:: Data to process

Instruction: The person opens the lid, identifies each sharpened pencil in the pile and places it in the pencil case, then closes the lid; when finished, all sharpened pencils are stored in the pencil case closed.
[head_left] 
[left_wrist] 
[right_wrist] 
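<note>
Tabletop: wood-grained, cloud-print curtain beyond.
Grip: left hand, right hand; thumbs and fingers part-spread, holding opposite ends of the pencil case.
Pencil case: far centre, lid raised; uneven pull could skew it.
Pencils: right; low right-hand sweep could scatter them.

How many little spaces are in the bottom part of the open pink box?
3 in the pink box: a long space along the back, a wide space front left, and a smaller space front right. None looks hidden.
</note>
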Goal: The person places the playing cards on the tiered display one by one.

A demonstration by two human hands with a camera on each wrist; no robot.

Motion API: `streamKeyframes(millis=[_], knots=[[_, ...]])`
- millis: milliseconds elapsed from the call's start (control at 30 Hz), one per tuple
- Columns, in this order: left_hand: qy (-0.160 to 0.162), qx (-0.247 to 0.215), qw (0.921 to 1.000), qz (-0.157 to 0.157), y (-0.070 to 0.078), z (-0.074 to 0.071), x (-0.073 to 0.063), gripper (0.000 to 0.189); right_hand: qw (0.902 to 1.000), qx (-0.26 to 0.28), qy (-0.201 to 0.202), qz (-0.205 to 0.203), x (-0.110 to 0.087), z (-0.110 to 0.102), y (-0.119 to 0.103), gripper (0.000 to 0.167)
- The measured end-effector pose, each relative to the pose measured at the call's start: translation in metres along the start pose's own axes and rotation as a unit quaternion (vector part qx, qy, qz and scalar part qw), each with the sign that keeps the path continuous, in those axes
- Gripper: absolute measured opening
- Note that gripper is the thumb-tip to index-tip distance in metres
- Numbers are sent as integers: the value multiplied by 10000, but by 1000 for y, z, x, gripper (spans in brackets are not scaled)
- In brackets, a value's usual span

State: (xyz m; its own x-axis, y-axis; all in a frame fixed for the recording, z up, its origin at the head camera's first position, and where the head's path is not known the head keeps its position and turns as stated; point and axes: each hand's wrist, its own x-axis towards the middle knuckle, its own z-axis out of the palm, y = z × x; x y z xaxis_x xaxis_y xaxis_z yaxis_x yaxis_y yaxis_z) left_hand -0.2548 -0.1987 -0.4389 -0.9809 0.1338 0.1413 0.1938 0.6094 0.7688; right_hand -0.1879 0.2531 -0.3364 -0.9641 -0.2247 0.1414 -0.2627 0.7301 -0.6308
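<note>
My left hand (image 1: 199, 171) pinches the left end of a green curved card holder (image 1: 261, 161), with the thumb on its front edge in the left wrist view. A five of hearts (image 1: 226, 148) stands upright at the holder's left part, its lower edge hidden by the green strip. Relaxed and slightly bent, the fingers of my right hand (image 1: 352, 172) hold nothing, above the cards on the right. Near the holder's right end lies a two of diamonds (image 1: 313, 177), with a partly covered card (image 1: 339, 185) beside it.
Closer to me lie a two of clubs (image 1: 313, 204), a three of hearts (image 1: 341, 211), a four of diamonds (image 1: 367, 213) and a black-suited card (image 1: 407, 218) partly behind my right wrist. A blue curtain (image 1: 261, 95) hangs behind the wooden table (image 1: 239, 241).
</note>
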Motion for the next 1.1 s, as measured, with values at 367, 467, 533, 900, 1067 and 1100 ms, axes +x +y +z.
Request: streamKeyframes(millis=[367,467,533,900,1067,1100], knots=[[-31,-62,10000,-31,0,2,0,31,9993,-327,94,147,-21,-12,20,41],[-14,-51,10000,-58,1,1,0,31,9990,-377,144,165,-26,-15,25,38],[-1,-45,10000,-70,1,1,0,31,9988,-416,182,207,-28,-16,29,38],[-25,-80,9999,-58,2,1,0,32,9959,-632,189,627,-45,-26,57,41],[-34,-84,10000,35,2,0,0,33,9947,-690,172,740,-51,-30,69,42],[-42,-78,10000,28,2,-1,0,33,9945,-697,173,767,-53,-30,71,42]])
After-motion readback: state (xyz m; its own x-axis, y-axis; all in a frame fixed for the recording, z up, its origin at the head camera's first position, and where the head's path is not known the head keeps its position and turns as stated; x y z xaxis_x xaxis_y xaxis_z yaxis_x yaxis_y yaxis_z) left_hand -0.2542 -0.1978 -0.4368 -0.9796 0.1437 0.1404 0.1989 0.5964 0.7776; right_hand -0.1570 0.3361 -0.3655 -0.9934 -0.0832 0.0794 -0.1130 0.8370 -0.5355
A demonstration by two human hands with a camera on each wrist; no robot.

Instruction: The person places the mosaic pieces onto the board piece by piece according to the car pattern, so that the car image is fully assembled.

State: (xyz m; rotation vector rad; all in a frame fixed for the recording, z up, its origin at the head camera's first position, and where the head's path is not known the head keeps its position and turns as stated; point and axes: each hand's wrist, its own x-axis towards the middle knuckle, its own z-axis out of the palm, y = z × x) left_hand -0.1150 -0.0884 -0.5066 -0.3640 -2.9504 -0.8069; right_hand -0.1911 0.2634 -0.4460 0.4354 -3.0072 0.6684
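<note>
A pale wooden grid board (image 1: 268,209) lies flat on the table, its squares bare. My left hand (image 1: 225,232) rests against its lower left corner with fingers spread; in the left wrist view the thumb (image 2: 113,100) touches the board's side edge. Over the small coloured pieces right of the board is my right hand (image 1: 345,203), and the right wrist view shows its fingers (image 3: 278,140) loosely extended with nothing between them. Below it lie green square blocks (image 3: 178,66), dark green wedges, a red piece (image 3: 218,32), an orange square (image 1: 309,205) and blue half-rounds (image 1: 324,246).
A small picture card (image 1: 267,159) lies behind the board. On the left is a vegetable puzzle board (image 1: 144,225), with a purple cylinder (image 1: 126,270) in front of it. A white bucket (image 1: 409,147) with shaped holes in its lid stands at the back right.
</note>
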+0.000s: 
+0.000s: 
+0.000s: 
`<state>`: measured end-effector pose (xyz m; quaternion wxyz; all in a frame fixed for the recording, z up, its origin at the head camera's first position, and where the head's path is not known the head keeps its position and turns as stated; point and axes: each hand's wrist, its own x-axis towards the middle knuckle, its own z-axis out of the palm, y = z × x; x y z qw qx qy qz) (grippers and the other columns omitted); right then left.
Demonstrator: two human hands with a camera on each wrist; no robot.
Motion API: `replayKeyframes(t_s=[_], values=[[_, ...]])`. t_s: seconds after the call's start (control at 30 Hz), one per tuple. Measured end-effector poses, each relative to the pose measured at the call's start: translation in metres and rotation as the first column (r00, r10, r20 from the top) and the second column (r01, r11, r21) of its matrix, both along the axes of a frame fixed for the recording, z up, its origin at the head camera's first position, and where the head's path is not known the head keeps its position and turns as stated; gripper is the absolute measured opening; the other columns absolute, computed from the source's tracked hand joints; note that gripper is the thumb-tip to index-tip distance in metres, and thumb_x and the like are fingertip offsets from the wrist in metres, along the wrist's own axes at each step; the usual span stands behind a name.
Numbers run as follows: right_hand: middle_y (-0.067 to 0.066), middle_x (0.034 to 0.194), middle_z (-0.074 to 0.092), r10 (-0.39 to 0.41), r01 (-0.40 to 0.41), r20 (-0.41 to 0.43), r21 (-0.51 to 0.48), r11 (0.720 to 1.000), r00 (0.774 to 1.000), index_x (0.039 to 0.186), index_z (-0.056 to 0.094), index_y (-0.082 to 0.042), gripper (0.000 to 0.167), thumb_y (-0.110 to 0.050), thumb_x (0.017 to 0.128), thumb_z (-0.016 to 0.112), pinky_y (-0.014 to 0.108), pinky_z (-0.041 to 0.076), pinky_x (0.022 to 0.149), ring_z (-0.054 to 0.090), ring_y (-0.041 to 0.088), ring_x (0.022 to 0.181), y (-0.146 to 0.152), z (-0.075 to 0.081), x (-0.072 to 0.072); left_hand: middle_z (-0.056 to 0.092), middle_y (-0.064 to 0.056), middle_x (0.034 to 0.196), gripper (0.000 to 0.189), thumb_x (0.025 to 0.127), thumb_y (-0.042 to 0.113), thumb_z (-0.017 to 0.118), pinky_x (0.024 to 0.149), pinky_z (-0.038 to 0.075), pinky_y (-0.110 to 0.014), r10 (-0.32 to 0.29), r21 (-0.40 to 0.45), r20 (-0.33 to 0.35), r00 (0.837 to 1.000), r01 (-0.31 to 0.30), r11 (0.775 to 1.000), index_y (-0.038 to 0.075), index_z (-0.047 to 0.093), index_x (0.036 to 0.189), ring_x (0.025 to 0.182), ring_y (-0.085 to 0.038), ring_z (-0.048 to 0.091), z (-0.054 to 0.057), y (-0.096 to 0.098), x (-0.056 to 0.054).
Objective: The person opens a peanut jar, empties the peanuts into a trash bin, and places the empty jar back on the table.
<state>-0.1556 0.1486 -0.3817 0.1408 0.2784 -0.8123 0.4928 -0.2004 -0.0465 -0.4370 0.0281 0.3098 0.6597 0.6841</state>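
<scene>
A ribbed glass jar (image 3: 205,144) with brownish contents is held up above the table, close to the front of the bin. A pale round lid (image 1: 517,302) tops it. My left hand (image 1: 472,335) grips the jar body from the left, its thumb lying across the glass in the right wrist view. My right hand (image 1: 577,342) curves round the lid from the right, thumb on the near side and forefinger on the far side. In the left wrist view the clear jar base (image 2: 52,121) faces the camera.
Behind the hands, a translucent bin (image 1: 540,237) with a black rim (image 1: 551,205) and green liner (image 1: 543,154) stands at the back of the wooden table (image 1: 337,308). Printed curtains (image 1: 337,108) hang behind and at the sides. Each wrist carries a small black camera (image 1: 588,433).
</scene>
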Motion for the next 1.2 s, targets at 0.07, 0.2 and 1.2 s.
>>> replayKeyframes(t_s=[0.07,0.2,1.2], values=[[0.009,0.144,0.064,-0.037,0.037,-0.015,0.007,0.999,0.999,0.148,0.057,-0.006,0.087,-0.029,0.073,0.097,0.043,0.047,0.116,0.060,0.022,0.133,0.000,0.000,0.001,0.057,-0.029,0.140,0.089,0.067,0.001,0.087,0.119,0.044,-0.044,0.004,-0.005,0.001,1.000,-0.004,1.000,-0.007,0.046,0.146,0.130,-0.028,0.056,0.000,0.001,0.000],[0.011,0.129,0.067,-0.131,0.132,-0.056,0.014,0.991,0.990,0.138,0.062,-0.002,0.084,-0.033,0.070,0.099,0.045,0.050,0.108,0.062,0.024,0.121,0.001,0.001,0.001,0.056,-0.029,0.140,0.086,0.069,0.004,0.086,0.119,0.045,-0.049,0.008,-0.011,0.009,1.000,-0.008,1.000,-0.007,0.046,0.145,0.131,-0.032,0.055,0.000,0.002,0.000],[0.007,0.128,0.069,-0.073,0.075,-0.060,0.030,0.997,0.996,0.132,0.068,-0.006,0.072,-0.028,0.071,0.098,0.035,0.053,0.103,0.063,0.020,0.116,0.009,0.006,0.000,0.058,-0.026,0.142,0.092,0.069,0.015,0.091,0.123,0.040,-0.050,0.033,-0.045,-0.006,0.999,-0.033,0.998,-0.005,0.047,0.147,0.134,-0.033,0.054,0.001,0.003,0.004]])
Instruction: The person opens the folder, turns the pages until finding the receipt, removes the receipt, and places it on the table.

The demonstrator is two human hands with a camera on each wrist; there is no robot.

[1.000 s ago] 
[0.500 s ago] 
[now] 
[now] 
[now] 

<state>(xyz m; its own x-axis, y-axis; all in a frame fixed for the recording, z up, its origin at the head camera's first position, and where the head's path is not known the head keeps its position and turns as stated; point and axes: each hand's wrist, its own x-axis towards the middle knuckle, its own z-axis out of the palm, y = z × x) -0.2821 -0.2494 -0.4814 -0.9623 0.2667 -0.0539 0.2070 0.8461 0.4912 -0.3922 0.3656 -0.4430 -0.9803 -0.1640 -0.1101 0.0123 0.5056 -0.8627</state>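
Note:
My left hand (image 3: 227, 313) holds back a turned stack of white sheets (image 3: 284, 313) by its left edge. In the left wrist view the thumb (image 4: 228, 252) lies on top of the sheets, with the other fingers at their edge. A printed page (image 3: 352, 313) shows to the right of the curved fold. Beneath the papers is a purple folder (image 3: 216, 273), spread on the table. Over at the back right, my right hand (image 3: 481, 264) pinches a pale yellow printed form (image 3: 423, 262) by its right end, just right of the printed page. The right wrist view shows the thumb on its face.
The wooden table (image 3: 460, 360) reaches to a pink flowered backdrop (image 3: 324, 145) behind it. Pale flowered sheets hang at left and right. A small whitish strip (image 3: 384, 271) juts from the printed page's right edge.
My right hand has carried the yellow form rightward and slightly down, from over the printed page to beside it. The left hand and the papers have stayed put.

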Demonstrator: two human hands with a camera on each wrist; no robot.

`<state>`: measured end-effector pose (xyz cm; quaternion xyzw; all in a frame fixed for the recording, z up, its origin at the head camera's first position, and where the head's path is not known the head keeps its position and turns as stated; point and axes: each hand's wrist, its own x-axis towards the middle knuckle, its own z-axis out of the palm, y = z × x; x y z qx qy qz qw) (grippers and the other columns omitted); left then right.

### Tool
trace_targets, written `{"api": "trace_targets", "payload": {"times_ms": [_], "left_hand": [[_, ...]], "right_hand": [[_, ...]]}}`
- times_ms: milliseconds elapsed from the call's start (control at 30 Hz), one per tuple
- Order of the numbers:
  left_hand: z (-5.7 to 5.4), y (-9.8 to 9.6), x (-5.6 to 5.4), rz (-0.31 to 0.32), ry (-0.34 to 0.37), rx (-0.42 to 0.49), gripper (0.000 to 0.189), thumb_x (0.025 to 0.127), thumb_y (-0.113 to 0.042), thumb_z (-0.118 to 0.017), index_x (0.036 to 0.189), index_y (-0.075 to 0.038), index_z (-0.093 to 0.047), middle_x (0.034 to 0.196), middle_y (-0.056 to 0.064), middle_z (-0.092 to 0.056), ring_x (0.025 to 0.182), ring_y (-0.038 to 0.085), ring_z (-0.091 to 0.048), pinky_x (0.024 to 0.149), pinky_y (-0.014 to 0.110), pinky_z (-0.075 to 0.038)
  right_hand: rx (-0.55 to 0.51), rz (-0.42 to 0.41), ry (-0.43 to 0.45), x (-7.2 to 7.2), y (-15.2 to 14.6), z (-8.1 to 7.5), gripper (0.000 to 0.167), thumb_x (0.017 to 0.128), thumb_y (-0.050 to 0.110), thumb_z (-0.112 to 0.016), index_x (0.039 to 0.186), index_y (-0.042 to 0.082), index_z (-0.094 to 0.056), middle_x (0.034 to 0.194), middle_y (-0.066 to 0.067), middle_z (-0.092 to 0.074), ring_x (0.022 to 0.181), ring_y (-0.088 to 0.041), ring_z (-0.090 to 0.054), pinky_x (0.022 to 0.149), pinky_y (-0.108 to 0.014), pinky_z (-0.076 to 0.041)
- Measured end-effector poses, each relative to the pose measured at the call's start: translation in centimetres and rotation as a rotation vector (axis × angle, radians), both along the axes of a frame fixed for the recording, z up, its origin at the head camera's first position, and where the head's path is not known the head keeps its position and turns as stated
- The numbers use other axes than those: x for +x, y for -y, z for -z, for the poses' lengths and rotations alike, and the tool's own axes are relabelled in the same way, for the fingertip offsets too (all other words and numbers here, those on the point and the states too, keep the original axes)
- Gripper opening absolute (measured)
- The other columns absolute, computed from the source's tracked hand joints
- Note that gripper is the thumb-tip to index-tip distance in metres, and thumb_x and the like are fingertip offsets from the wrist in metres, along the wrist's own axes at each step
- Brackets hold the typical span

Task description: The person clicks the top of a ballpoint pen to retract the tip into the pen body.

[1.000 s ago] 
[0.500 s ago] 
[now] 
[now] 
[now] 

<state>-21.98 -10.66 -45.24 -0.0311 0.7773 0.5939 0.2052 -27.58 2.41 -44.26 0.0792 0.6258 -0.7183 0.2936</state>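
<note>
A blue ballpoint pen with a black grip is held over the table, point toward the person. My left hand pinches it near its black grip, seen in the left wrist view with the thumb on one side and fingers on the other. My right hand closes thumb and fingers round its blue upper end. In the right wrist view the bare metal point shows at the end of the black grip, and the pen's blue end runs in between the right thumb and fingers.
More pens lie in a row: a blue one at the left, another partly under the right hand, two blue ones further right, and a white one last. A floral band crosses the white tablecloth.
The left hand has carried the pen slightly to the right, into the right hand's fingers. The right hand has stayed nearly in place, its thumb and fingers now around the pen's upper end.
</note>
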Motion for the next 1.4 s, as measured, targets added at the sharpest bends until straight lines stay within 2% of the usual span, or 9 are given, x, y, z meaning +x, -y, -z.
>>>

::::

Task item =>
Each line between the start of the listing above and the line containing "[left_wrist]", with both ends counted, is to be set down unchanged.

Answer section =>
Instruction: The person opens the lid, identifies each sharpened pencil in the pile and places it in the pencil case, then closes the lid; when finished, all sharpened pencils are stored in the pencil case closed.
[head_left] 
[left_wrist] 

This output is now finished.